Photo : Claudy Rivard

La Confédération des associations d’étudiants et étudiantes de l’Université Laval (CADEUL) a présenté la semaine dernière son plan directeur pour l’année 2012- 2013. Deux grands thèmes ressortent : la transparence et la représentativité, ainsi que les services aux membres. Analyse des enjeux.

Jean-François Normand

L’objectif est très clair : après une année animée par la grève, la CADEUL veut se re­tourner vers des éléments plus consensuels qui vont regrouper le campus. Aussi, le premier thème abordé est la démocratie et la relation avec les membres, une première pour un plan di­recteur cadeulien. On veut re­donner de la légitimité à l’asso­ciation étudiante, et cela passe, entre autres, par la création de différents comités, par la publi­cation des rapports mensuels et des procès-verbaux sur le site web.

On veut aussi augmenter les services aux associations : calendrier des activités du campus, services de graphistes et de comptables, etc.

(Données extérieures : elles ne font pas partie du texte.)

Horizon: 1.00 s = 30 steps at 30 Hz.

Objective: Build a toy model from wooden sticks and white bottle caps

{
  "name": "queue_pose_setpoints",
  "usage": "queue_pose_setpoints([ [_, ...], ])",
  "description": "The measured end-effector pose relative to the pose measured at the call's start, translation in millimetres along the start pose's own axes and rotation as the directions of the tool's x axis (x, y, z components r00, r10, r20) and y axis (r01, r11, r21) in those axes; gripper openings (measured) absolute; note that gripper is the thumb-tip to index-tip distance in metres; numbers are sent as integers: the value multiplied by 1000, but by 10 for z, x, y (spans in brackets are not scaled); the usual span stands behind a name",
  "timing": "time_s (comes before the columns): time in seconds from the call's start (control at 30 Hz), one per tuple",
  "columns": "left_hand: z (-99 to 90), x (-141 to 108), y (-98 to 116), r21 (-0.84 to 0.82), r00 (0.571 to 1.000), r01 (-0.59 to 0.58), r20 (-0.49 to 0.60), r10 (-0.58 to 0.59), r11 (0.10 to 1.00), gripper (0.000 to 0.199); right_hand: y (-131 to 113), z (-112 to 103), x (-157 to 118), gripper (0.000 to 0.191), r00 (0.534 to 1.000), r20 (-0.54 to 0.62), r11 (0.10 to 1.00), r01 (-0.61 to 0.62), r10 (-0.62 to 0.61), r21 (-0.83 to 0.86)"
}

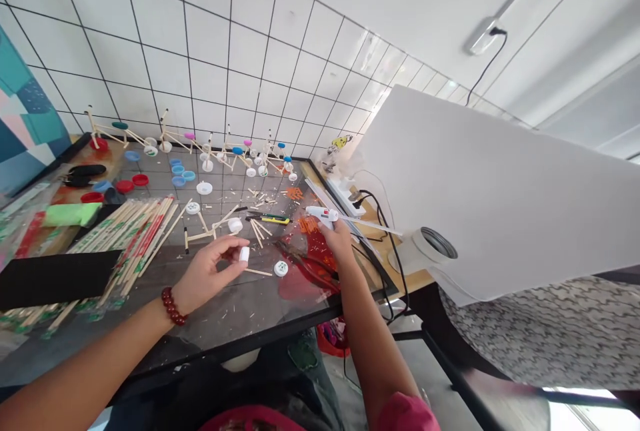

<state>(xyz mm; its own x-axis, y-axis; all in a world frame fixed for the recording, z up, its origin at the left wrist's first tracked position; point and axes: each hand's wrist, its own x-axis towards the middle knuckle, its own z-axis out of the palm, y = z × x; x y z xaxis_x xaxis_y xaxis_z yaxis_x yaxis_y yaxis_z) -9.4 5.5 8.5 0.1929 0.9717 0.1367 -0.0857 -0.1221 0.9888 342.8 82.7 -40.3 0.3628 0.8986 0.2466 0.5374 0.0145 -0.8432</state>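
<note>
Forearms [90,378] forward, left hand [207,272] pinching cap [244,254], right [339,241] holding glue gun [320,216]

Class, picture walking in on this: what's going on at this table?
A person's left hand pinches a white bottle cap, while the right hand grips a white hot glue gun above the glass-topped table. A small stick frame lies just beyond the left hand, bundled chopsticks lie to the left, and miniature bicycle models made of sticks and bottle caps stand along the back.
</note>
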Motion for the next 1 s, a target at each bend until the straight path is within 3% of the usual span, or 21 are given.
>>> queue_pose_setpoints([
  [0.1, -8, -16, 62, 222, 986, -163, 74, 150, 961, 27, 43, 0, -5, 63, 1000, -3, 1000, 21, -21, -11],
  [0.2, -45, -18, 71, 368, 966, -248, 168, 198, 896, 30, 63, 3, 6, 61, 1000, -10, 1000, 1, -1, -28],
  [0.4, -197, 1, 48, 661, 936, -292, 345, 65, 691, 58, 95, -5, 28, 55, 1000, 18, 999, -9, 10, -39],
  [0.57, -250, -14, 143, 797, 918, -312, 392, -50, 517, 56, 87, 14, 27, 50, 1000, 14, 996, 6, -5, -83],
  [0.73, -56, 70, 172, 780, 926, -340, 375, 41, 525, 29, 17, 34, 20, 44, 1000, -8, 987, -14, 13, -161],
  [0.83, 165, 124, 152, 803, 899, -381, 437, -17, 458, 17, -50, 25, 13, 38, 1000, -15, 981, -20, 18, -192],
  [0.93, 342, 139, 167, 813, 866, -431, 494, -73, 390, 20, -116, -4, -16, 32, 998, -68, 979, -9, -5, -204],
  [1.0, 395, 140, 186, 795, 860, -451, 508, -40, 405, 22, -152, -33, -53, 32, 992, -90, 983, 74, -90, -166],
])
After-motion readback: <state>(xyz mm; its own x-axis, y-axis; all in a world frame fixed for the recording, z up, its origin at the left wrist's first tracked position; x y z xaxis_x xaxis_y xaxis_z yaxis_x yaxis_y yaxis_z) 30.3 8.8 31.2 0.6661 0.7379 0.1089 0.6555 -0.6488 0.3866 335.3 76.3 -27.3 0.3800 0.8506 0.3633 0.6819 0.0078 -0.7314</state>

On es­père certainement retisser des liens avec les associations facultaires et départementales qui se sont éloignées l’an der­nier dans le contexte de grève.

Laissez-passer universel d’autobus

On se rappelle qu’en 2009 les étudiants avaient voté à forte majorité (75%) pour la créa­tion d’un laissez-passer uni­versel d’autobus dont la coti­sation maximale serait de 60$ par session. Or, le financement externe n’a pas été au rendez-vous et le projet est resté lettre morte. C’est pourquoi cette année la CADEUL veut refaire les calculs du coût d’implan­tation du projet, ce qui devrait nous amener vers un nouveau référendum sur la question d’ici l’an prochain.

Services aux étudiants

Ce sera définitivement (en­core) une année très occupée pour le vice-président aux fi­nances, car celui-ci devra su­perviser la récente ouverture du nouveau Café l’Équilibre dans le stade de soccer, en plus de pla­nifier la prochaine ouverture d’un second café étudiant dans le Super-PEPS. Dans le même ordre d’idées la Halte-Garderie devrait ouvrir ses portes d’ici 12 à 18 mois selon les estimés.

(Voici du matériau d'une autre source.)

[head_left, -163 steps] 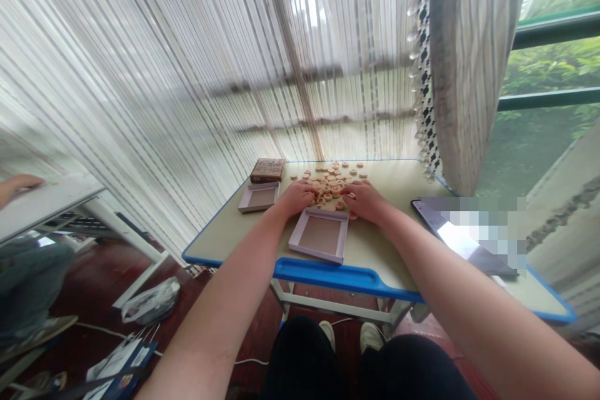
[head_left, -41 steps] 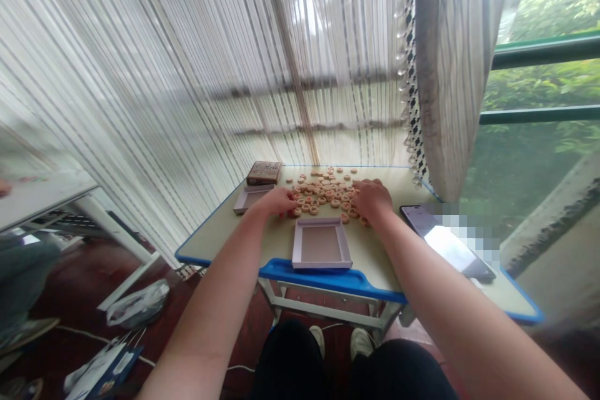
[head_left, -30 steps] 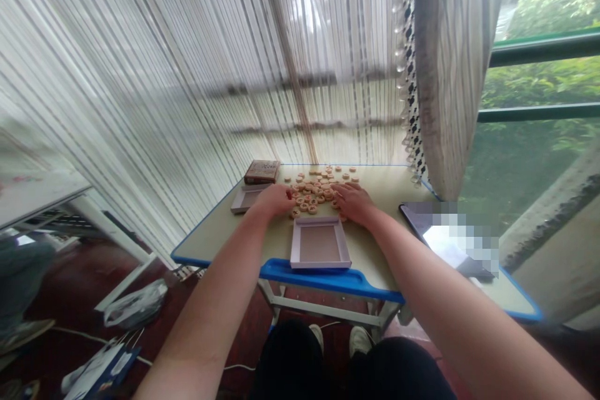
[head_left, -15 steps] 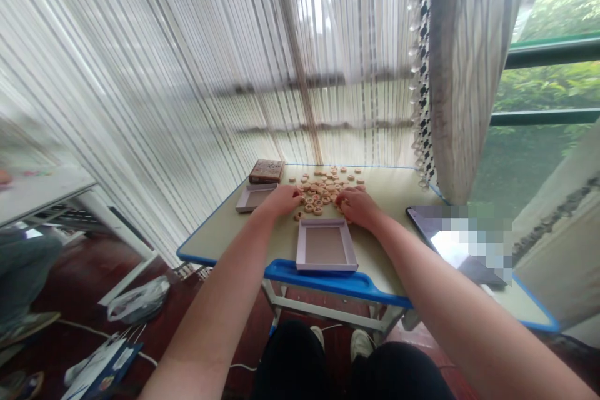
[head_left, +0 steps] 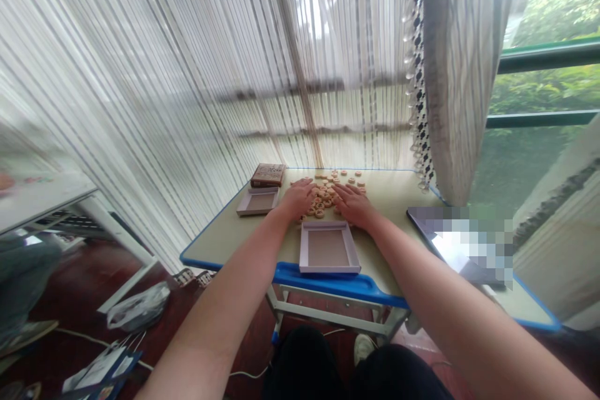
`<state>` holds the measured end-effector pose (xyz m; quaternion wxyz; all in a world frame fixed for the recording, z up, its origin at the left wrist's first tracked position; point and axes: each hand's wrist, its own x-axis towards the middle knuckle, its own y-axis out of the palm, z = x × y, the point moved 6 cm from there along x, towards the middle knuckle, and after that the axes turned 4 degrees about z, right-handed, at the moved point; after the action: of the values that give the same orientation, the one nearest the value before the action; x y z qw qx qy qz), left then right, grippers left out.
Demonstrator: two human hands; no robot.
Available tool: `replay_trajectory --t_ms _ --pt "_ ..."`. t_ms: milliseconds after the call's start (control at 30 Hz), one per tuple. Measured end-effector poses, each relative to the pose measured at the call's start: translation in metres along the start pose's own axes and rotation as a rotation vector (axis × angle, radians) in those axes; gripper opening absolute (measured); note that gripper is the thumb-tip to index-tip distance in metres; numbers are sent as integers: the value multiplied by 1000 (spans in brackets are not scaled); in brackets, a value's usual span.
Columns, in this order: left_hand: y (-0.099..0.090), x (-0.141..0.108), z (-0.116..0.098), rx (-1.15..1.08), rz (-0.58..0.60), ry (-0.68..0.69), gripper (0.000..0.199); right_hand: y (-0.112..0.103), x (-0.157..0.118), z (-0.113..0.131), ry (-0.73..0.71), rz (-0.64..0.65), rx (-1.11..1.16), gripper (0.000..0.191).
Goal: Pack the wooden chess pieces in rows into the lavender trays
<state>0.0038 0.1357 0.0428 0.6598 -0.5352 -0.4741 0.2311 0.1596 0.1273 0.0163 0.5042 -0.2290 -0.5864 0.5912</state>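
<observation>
Left hand (head_left: 299,197) and right hand (head_left: 355,205), fingers loosely apart, on wooden discs (head_left: 319,213), too many to count; two trays (head_left: 328,249), one box (head_left: 267,174).

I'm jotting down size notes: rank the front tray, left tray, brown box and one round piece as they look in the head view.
1. Front tray
2. Left tray
3. Brown box, slightly smaller, though farther off
4. Round piece
</observation>
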Motion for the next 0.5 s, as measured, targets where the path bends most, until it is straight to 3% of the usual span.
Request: replay_trajectory --t_ms 167,300,500 --pt "12 4 -7 -65 96 87 41 2 1 3 28 61 -7 49" --pt "2 -3 -1 -51 44 -4 34 -7 -1 4 2 -13 -26 36" --pt "1 -8 10 -119 89 -67 28 -13 -2 11 -92 -39 18 23"
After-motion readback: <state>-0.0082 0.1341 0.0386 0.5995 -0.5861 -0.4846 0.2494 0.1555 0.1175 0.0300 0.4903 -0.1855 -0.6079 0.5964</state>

Le grand absent : La TaCEQ et la politique nationale

Compte tenu des récentes élections et de la grande incer­titude qui planait, l’exécutif a décidé de laisser vide la section sur la politique nationale. On ne mentionne pas non plus la Table de concertation étudiante du Québec (TaCEQ). Pourtant certains enjeux importants auraient pu être abordés : le renouvellement incertain de la règle ministérielle sur les frais institutionnels obligatoires (FIO), le financement de la re­cherche universitaire au niveau pan-québécois, la (mauvaise) gestion des universités ainsi que l’augmentation des coûts publicitaires, etc.

La question qui reste est de savoir si les étudiants seront consultés sur la question où les décisions seront dévolues au caucus des associations. D’autant plus que la CADEUL n’a plus de position claire sur la hausse des frais de scolarité, ce qui constitue un problème dans le contexte d’un prochain sommet sur l’éducation.

Le plan directeur, qui com­porte vingt-sept (27) propo­sitions, n’a toutefois pas été ratifié par l’assemblée générale, faute de quorum. Il avait cepen­dant été adopté en caucus des associations, on peut donc s’at­tendre à ce qu’aucune grande modification ne soit apportée.